Definition zwingendes Völkerrecht


Am 28. September beantragte NR Ulrich Schlüer mit folgendem Votum Annahme der parlamentarischen Initiative:

Die parlamentarische Initiative stellt Sie vor die Frage: Wie halten Sie es mit der Demokratie? Wie halten Sie es mit dem Initiativrecht der Schweizer Bürgerinnen und Bürger?

Bis heute steht in der Bundesverfassung, dass eine Initiative den zwingenden Bestimmungen des Völkerrechts nicht widersprechen darf. Würde sie das, muss sie für ungültig erklärt werden. Wir fordern Sie anhand der laufenden Diskussion nun auf, den existierenden Verfassungsartikel zu ergänzen und genau zu definieren, was denn zwingendes Völkerrecht ist, so wie wir es definiert haben, als wir vor gut zehn Jahren die Bundesverfassung revidierten – bzw. als wir sie, wie man damals sagte, nachführten, also sie änderten, ohne sie materiell zu verändern. Wir schlagen Ihnen vor, in die Verfassung zu schreiben, dass als zwingendes Völkerrecht gilt, was heute schon gilt, nämlich das Verbot des Angriffskriegs, das Verbot der Folter, das Verbot des Völkermords und das Verbot der Sklaverei.

Wir möchten Sie bitten, in dieser Frage Klarheit zu schaffen, damit das Volk weiss, woran es ist, wenn es das Initiativrecht wahrnimmt. Wir fordern nur das, was heute gilt. Und wir fordern das für eine Verfassung, die eine offene Verfassung ist. Dies bedeutet, dass sie, wenn von aussen her oder von wo auch immer Anregungen und Forderungen kommen, den Katalog zu erweitern, jederzeit auch erweitert werden kann. Aber – und das ist das Entscheidende – die Erweiterung geschähe mit dem Souverän und keinesfalls gegen den Souverän.

Der Souverän würde selbst angefragt und zur Entscheidung aufgefordert: Bist du, Stimmbürger, bist du, Stimmbürgerin, damit einverstanden, dass wir dieses zwingende Völkerrecht aufgrund irgendwelcher Vorgaben erweitern – ja oder nein?

Wir sind in der Schweiz gut damit gefahren, dass wir alles Recht, das bei uns gilt, demokratisch verankert haben, dass das Volk wusste, welches Recht es einzuhalten hatte, weil es dieses Recht selbst geschaffen hatte.

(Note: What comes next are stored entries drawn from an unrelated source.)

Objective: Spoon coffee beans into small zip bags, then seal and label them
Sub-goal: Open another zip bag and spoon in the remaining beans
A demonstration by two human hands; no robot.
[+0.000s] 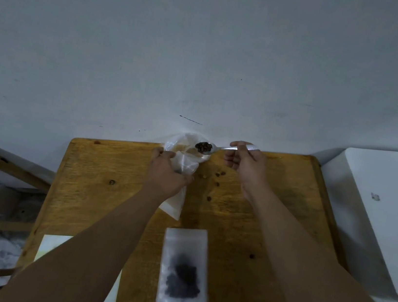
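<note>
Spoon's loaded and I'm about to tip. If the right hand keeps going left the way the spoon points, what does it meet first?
Most likely the open mouth of the bag that the left hand holds. The spoon in the right hand is at its rim; depth is unclear.

A clear small zip bag (183,159) is held upright above the far edge of the wooden table, its mouth spread open and its lower part crumpled. A metal spoon (212,148) lies level just over that mouth, its bowl heaped with brown coffee beans (203,147). A few loose beans (217,179) are scattered on the tabletop to the right of the bag. Nearer the camera, a second zip bag (184,271) lies flat, frosted white, with a dark mound of beans showing in its lower half.
</note>
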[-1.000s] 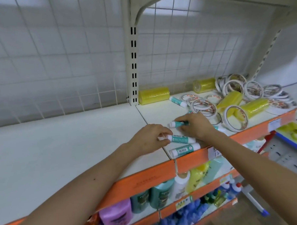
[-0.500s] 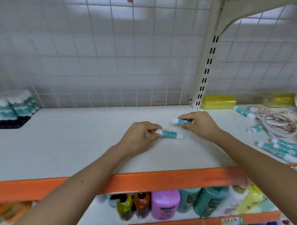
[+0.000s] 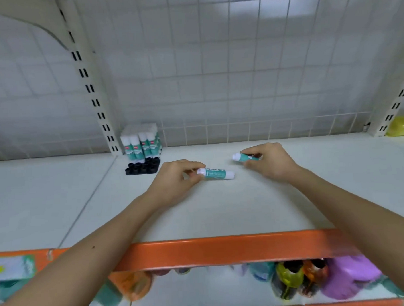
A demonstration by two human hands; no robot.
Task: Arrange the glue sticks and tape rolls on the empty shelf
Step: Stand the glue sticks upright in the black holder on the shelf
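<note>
Seen from a head-worn camera looking down, a person's two bare forearms reach over a white shelf (image 3: 222, 212) with an orange front edge (image 3: 223, 249). The left hand (image 3: 174, 181) has its fingers curled, pinching one end of a glue stick (image 3: 217, 173) that lies sideways, low over the shelf surface. This stick is a short cylinder with a teal label and white ends. The right hand (image 3: 268, 161) also has curled fingers, gripping a second glue stick (image 3: 243, 157) of the same teal and white look, its white end pointing left. The two sticks are near each other in the middle of the shelf but apart. At the back left, beside a slotted upright post (image 3: 94, 104), a cluster of upright glue sticks (image 3: 141, 144) stands in a black tray (image 3: 142, 168) whose front holes show as dark rings. Behind is a white wire grid wall (image 3: 239, 70). A yellow packet (image 3: 401, 125) sits at the far right edge. Blurred coloured bottles (image 3: 317, 279) fill the shelf below.
</note>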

Genau das fordern wir jetzt für das Initiativrecht, damit keine Versuche unternommen werden, einen Katalog zu erweitern, ohne dass das Volk dazu befragt wird.

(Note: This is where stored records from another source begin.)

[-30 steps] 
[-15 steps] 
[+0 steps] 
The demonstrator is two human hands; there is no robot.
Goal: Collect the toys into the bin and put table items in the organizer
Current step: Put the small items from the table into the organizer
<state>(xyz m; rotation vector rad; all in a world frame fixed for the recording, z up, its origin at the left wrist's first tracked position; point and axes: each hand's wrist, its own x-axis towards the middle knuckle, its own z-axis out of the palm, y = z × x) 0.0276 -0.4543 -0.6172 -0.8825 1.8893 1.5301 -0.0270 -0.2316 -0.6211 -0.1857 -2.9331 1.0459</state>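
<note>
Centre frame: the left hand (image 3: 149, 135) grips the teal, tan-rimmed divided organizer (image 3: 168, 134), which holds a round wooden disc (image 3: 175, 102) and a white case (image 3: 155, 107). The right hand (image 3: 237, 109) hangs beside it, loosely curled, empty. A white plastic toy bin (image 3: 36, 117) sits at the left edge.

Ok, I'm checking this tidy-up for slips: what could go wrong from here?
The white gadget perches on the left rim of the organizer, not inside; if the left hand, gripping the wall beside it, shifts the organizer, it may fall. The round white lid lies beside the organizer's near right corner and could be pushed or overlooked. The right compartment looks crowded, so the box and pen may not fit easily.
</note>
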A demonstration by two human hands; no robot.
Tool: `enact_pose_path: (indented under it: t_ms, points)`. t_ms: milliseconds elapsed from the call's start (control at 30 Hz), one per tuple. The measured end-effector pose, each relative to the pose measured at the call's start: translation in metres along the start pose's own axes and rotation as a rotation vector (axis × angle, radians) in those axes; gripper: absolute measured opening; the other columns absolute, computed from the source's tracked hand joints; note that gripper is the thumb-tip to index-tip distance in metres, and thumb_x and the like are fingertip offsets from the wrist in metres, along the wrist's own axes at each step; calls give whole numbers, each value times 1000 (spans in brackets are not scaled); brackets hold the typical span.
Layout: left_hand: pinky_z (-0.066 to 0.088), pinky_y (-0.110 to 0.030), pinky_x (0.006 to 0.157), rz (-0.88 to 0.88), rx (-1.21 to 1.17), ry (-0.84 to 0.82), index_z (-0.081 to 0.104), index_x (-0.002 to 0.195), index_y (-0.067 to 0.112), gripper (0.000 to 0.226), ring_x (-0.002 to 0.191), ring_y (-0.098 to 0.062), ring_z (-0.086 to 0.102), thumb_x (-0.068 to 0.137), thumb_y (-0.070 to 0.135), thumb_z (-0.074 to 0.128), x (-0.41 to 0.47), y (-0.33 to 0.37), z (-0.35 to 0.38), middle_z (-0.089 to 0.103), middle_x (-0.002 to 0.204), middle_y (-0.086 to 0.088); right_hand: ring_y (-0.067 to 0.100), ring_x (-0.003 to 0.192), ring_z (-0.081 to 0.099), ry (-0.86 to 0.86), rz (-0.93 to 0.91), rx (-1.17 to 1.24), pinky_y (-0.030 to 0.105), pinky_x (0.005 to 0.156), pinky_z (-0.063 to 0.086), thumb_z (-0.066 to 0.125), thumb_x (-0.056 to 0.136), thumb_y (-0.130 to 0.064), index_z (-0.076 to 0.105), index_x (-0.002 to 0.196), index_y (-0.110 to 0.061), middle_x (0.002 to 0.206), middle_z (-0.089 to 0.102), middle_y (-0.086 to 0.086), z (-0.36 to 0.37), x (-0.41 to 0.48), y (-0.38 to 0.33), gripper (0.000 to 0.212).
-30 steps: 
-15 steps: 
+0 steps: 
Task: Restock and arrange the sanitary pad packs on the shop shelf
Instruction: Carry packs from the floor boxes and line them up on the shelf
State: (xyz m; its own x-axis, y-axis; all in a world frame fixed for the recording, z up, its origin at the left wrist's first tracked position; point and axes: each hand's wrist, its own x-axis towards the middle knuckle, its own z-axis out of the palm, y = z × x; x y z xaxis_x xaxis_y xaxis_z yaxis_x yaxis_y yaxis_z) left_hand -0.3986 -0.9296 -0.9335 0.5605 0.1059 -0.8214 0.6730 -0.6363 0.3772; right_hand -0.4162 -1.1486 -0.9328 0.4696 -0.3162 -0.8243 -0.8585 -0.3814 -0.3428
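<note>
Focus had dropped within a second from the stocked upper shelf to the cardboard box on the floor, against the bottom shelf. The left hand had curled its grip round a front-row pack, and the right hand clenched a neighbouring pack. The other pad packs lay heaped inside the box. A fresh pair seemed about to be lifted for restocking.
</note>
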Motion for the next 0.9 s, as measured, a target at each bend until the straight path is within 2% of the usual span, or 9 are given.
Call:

Das ist das Entscheidende an dieser parlamentarischen Initiative, die eine Stärkung der Demokratie bewirken will, indem sie Klarheit schafft in der Frage, was das Volk kann und wo es sich selbst Grenzen setzt. Nicht nur die Demokratie, sondern auch Bestrebungen zur Einschränkung des Initiativrechts haben auf einer Rechtsgrundlage zu basieren, auf einer Rechtsgrundlage, die in der Demokratie geschaffen und nicht über das Volk hinweg eingeschränkt werden soll. Wir haben dieses Problem in Bezug auf Initiativen, über die wir kürzlich abgestimmt haben oder die hängig sind. Schaffen Sie hier Klarheit um der Demokratie willen. Ich bin überzeugt, dass Ihnen das Volk dafür dankbar ist.